RevolvingPivot · 04/09/2021 09:37

@HateJudgmentalPeople

I honestly think women shouldn’t have kids until they are 35,

I had my first at 26 though. Why should I wait nearly 10 more years? I only sent mine to nursery age 3 for 3 hours a day to prepare them for school. No one had mine all weekend. Odd nights at my mums or sister. They only went because they enjoy being with them. They didn't have to go.

HateJudgmentalPeople · 04/09/2021 10:09

[quote RevolvingPivot]@HateJudgmentalPeople

I honestly think women shouldn’t have kids until they are 35,

I had my first at 26 though. Why should I wait nearly 10 more years? I only sent mine to nursery age 3 for 3 hours a day to prepare them for school. No one had mine all weekend. Odd nights at my mums or sister. They only went because they enjoy being with them. They didn't have to go.
[/quote]
Okay maybe not 35 for all women but I had mines at 21 and that’s far too young for this century, 21 is just like an elder teen really, you haven’t lived, your 20s is the time for learning to be had and then the 30s should be the grown up years Grin it’s different for everyone.
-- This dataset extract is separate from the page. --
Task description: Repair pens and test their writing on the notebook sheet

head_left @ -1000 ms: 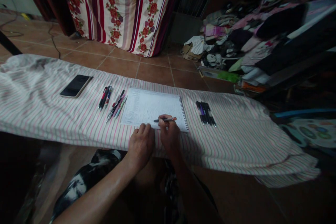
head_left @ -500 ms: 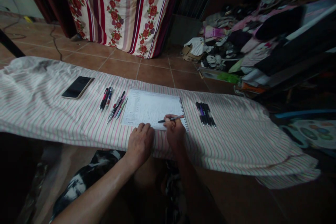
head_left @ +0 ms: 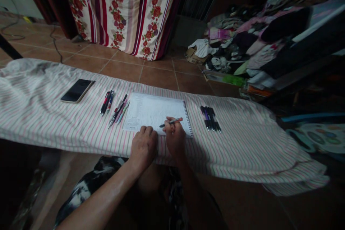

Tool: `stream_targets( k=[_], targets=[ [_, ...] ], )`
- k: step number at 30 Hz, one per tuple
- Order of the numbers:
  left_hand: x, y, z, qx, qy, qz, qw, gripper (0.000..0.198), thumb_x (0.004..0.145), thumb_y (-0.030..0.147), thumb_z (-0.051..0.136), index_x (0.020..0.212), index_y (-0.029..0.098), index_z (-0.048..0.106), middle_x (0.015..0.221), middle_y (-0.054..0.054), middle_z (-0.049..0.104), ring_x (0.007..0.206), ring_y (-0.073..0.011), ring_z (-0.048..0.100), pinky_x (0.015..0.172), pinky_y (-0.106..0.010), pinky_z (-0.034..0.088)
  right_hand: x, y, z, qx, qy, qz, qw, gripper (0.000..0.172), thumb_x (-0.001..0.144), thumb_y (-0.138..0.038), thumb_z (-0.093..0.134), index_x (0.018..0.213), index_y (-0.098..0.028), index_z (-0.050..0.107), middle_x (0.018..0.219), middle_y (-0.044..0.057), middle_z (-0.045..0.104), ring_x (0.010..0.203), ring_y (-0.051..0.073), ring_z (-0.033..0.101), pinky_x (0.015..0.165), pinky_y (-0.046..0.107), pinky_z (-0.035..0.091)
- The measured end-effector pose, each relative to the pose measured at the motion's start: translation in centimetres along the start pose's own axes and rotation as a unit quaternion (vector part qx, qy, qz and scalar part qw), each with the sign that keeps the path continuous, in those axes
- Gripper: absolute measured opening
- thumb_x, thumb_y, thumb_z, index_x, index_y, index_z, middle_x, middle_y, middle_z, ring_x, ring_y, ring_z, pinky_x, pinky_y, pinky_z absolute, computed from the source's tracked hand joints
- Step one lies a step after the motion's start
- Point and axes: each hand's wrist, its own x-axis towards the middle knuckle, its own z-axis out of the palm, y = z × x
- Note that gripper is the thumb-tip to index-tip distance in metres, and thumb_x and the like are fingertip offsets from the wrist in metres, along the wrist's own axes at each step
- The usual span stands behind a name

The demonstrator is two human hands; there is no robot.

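A spiral notebook [head_left: 159,109] with a pale, faintly marked page lies on the striped cloth, its coil along the right side. My right hand [head_left: 175,134] grips a dark pen [head_left: 172,122] with a reddish end, slanting over the lower right of the page. Whether the pen's tip touches the paper I cannot tell. At the notebook's near edge rests my left hand [head_left: 144,143], knuckles up and fingers curled in loosely; its fingertips are hidden. Left of the notebook lie a group of pens [head_left: 118,111] and a smaller group of pens [head_left: 107,102].
Black and purple pens [head_left: 210,118] lie right of the notebook. A phone [head_left: 77,90] is on the left of the striped cloth [head_left: 242,140]. Beyond are a floral curtain [head_left: 124,10], tiled floor [head_left: 159,75] and a heap of clothes [head_left: 242,39].
My right hand and its pen have shifted slightly left across the page. My left hand stays at the near edge. The view has moved a little.
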Motion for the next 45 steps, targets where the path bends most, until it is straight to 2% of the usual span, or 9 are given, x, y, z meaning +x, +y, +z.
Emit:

My daughter went to my mums once a month for weekend when she was aged 1 to 3 and then it was every 2nd weekend, her father was absent though and dumped me the day my waters broke!

chocolateicecream · 04/09/2021 15:03

I don’t regret having children. What would have been and still would be nice is the ability to tweak a few things. It would have been nice to have my own mother in my life when raising mine. To have not spent so many years firing on all cylinders to be a better parent (and not let history repeat itself) to them reach absolute burn out. A bit of family support and a husband that doesn’t work all hours under the sun. Children that switch off....
I’m sure that most parents would have hit that button at least once since having children.

I found this thread interesting and appreciate the honesty and range of experiences.